“I think prime numbers are like life. They are very logical but you could never work out the rules, even if you spent all your time thinking about them.” – Christopher, The Curious Incident of the Dog in the Night-time
The Curious Incident of the Dog in the Night-time was recommended to me by GDNAL. If I hadn’t been particularly turned onto the book by someone whose opinion I trusted, I probably would have put it down within the first ten pages, but I’m glad that I didn’t. The most poignant parts of this book are the bits that Christopher, the autistic main character, doesn’t understand. Christopher reports on the events that happen in the book, like his father crying or his mother and his father yelling at each other. Yet, he doesn’t understand the significance of these events. It is interesting how the main character can describe a scene that he doesn’t understand, and yet you, as the reader, without an emotionally descriptive narrative can understand perfectly. The most interesting and saddening of these interjections is the exchange between Christopher’s mother and her new boyfriend. Christopher doesn’t understand what they’re arguing about, and yet the reader perfectly comprehends the difficulty of dealing with a child who is ‘different’ from the other children. I felt emotionally torn between the father and the mother. The one who stuck with his difficult child, and the latter who couldn’t deal with the heartache.

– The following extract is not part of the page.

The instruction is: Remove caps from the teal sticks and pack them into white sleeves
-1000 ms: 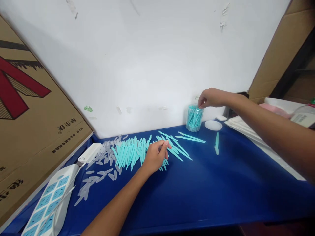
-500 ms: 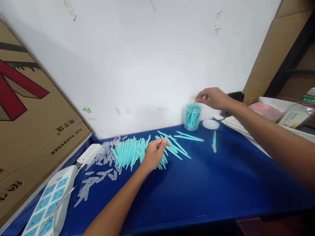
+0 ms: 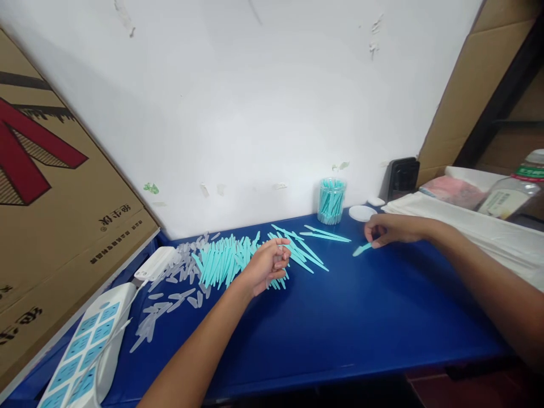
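My right hand (image 3: 389, 229) pinches one turquoise eyebrow razor (image 3: 362, 249) by its end, just above the right part of the table. To the left, my left hand (image 3: 268, 265) is curled over the edge of a pile of turquoise eyebrow razors (image 3: 225, 262); whatever its bent fingers hold, if anything, cannot be made out. Several more razors (image 3: 327, 233) lie loose between the hands. A clear round tub (image 3: 331, 203) packed with upright razors stands against the wall, its white lid (image 3: 362, 213) flat beside it.
Translucent blade caps (image 3: 182, 266) lie scattered left of the pile. A white charger-like block (image 3: 155, 262) and a power strip (image 3: 87, 345) border the blue table (image 3: 306, 334). A large carton (image 3: 63, 215) leans at left; white trays (image 3: 459, 221) and a bottle (image 3: 512, 192) occupy the right.
My right hand has moved from above the tub down and right, and now grips the single razor that lay on the table. My left hand stays by the pile, its fingers repositioned.
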Demonstrator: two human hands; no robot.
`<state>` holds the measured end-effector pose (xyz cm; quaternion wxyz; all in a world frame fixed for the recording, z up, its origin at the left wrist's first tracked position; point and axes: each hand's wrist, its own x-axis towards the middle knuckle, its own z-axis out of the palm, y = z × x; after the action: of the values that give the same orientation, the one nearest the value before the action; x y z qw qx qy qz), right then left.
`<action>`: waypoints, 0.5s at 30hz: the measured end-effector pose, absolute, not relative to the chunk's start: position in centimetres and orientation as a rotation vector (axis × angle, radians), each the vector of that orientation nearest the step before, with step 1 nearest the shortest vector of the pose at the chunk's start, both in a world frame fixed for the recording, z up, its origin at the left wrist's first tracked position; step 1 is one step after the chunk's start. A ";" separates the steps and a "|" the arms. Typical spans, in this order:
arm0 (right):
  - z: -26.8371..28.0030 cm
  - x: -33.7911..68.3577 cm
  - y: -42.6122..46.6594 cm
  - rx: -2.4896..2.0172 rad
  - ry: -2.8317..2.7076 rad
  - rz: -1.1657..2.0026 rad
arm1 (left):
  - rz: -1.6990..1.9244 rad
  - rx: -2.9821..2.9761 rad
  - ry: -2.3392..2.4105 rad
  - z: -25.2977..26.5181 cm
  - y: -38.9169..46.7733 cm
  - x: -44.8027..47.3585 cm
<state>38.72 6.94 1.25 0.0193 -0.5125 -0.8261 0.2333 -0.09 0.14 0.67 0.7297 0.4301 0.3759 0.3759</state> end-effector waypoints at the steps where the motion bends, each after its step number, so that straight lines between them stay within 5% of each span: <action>1: 1.3 38.7 6.8 -1.579 -2.562 0.761 | 0.815 0.974 0.854 0.7 0.1 -0.1; 9: 4.9 37.9 6.0 -1.370 -2.272 1.009 | 0.732 1.156 0.968 0.0 0.2 -0.2; 15: 10.5 37.9 9.1 -1.560 -1.955 0.237 | 0.773 1.163 0.916 0.0 0.2 -0.2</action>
<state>37.92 9.07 10.54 0.3092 -0.5904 -0.7401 0.0899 -0.16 0.20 -0.04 0.6712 0.5162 0.4064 0.3433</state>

Christopher explains how he likes things in a certain order. Often, the things which he likes don’t
make sense (like why three red cars in a row are better than five yellow cars in a row) but he explains that things that ‘normal’ people like don’t make sense either – like a sunny day, as opposed to a cloudy one, or putting your right sock on first. Christopher makes us question our conceptions about normal and unusual, as well as what’s ‘right’ or ‘logical’. I find the dichotomy between people who loved or hated this book to be interesting. For instance, just read some reviews on Amazon. A lot of people who have Asperger’s hate this book. And I can understand feeling misrepresented by the novel. A lot of individuals complain that while they may not understand the emotions of others around them, it doesn’t mean that they don’t experience a whole range of emotions. I can’t speak to the accuracy of this, but I can say that many of the reviewers miss the point of the novel. Many complain that the novel is written as a murder mystery but the mystery is solved halfway through. I’d say that those people miss the point. The novel is written as an interesting perspective on people who see the world through a different lens than most of us. Whether or not that lens is accurate, I can’t say. But it certainly provided me with an interesting view.